Jerold Wells (8 August 1908 – 19 July 1999) was an English actor. He was born in Wallington, Hampshire, and died in Bath, Somerset.

He appeared primarily in British comedies. Films included Adventures of a Plumber's Mate and the TV-made 'Carry On Kitchener'. Two of his best-known roles were in Time Bandits, where he played Benson, a mentally disturbed follower of Evil, and in Jabberwocky, in which he played a footless man known as "Wat Dabney". He also appeared on television, in The Two Ronnies, Coronation Street, The Old Curiosity Shop, Catweazle and The Benny Hill Show.

Partial filmography
 Three in One (1957) - Wally (segment "Joe Wilson's Mates")
 The Naked Truth (1957) - 1st Irishman (uncredited)

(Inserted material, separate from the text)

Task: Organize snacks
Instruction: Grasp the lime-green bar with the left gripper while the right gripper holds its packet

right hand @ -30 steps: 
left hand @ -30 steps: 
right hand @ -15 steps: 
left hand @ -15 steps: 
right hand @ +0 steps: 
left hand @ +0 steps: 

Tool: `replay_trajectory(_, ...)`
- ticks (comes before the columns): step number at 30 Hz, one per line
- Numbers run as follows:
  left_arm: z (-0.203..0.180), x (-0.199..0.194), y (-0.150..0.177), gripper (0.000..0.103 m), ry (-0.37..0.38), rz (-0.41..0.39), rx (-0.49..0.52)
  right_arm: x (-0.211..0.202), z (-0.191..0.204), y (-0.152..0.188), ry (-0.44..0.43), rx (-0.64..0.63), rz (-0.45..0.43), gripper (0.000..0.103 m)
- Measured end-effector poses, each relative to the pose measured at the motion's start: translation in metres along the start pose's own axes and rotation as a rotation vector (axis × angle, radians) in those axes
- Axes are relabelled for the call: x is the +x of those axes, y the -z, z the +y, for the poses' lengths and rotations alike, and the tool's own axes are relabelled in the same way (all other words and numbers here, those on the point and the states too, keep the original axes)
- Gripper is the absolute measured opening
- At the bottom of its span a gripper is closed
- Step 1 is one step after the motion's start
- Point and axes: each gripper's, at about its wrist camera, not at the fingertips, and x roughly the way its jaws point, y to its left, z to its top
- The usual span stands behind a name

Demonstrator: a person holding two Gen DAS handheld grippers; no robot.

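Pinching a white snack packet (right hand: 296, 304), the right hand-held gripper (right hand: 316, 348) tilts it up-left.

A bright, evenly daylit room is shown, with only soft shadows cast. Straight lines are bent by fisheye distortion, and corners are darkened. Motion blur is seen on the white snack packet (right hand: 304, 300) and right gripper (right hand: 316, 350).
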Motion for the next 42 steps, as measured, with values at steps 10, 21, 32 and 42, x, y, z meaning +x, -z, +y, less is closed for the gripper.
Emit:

 High Hell (1958) - Charlie Spence
 Law and Disorder (1958) - Cell Warder (uncredited)
 Passport to Shame (1958) - Taxi Driver in Office (uncredited)
 The Criminal (1960) - Warder Brown
 Dangerous Afternoon (1961) - George 'Butch' Birling
 Playback (1962) - Insp. Parkes
 Crooks Anonymous (1962) - Sydney - Large Nightwatchman
 Edgar Wallace Mysteries - 'Candidate for Murder', episode - (1962) - Police Inspector
 The Pirates of Blood River (1962) - Penal Colony Master
 Maniac (1963) - Giles
 The Cracksman (1963) - Chief Prison Officer
 Masquerade (1965) - Brindle (uncredited)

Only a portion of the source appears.